Friday, March 12, 2010

Live For Today by Carol Lynne

There are two things that I just don't like in my fiction: lots of crying (by men or women) and the unironic use of the word "lover". Live for Today has lots of both.

Unfortunately, I feel like that's only where the books problems start. (Mildly spoilery below the cut)

But first, a disclaimer: Live for Today is actually part of a series. It is, in fact, the final 'book' in the series. From what I've gleaned, the protagonists, Luc and Justin are only the main couple in the very first book, but it seemed like they were in the background of many or all of the rest. However, I didn't read any of the previous books in the series and so all my reactions to it are based on it as a standalone story. Reading the previous installments may have changed some of my perceptions about the book, but they wouldn't have changed them all.

First is the most obvious: I think Lynne could have given a better nod to potential new readers. Though it wasn't terribly hard to piece together the relationship between Justin and Luc, the other relationships between peripheral characters was left a lot more opaque, giving the feeling of being invited to a party where everyone already knows each other and you don't know anyone.

As I said above, this is the last book of a series of 12 books, so I both understand why this is so and I understood what I was getting in to, coming to the series so late (though I thought they were less interconnected than they apparently are), but it would've been nice if Lynne could have given a new reader a greater in.

2. The problem with stories where the couple starts out in (romantic) trouble, is that you run the risk of losing your audience before you ever get to the make-up sex. Couples in trouble are usually couples at their worst, bitter, defensive, hurting each other for the sake of hurting each other… If this is the state from which you introduce your protagonists, if this is your reader's first impression of the putative heroes, there's a high risk of your reader coming to dislike your characters for being assholes and jerks before you get a chance to show their good side and the chemistry that brought them together in the first place.

Which was definitely the case here. Having no previous history with Justin or Luc, no view of them when their relationship worked, I found them both intensely unlikeable and felt no real investment in whether their relationship would founder or resolve.

Worse, I didn't think either character got any better or more likeable as the story went on. Though Justin had the 'excuse' of his medical condition, he still read very unsympathetically, alternating between screaming high drama and tearful high drama in a way that felt vaguely abusive. On the other hand, Luc (O, saintlike Luc) seemed clearly Lynne's favorite, putting stoically up with Justin's every tantrum and put-off, grateful only to have whatever scraps of attention Justin was willing to bestow on him. But I have no fondness for martyrs and I had no fondness for Luc. More than anything, I saw him as Justin's enabler, a feeling borne out by the fact that it took another character stepping in to make Justin get his head on straight.

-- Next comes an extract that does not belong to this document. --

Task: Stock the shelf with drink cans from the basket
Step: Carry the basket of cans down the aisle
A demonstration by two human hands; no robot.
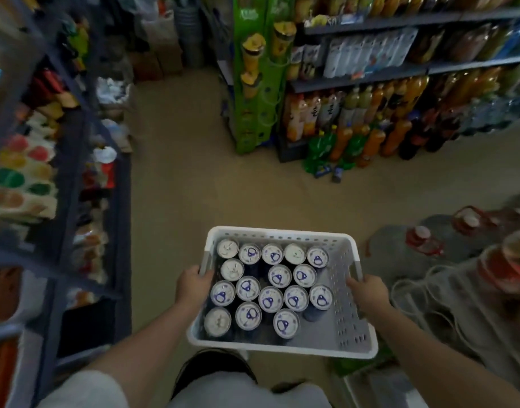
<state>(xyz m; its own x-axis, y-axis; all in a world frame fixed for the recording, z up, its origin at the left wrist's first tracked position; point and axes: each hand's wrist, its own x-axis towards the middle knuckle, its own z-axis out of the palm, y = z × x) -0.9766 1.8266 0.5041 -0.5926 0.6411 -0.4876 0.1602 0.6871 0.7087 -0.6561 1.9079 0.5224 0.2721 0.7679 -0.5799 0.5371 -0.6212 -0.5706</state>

3. Going back to a bigger picture, I feel like the scope of the story was way too big for the time and space Lynne devoted to it. 80-some pages just isn't long enough to do justice to a relationship in crisis, the long road to recovery created by Justin's medical crisis and creating a fitting end to the series. As a result, Lynne does a lot more telling than showing (which is generally less convincing), a lot of skimming over both physical time and Justin & Luc's emotions, and a lot of reliance on cliché storytelling to crutch the story along. Trying to compact such a big story into such a short form does story and reader a disservice and it showed. More than that, for a book whose title and blurb talked about "living for today" and Justin's recovery, I felt like not enough time was given over to that motif and plotline, glossed over shallowly in favor of...nothing in particular.


4. I'm just not a fan of Lynne's writing style. That's purely personal—and subjective—but there it is. Lynne writes men who cry in pretty much every scene. No, seriously. She's continually having Luc and Justin refer to each other as 'his lover', 'his partner', 'his man', 'the man that he loves' and I find it clumsy and off-putting. Just use names, ffs! More ephemerally, I feel like there's a lack of adultness in the portrayal of Justin and Luc. Everything between them is such high drama, all screaming or tears, life or death, flouncing away from each other in a high dudgeon, or begging tearily for forgiveness. Did I mention the crying? All the crying? Yeah. And then lastly, Lynne is one of those writers who peppers her sex scenes with verbs like "sawed" and "stabbed" and "howled", which I find extremely unsexy, so I didn't even have the smut to fall back on.

I do wonder how much of my opinion would change if I'd read the entire series, or at least the first book that detailed Luc and Justin's initial romance, but the quirks that turned me off Lynne's writing seem unlikely to improve by going back to earlier books. And given how much I didn't enjoy reading this, I'm just not willing to give it a try.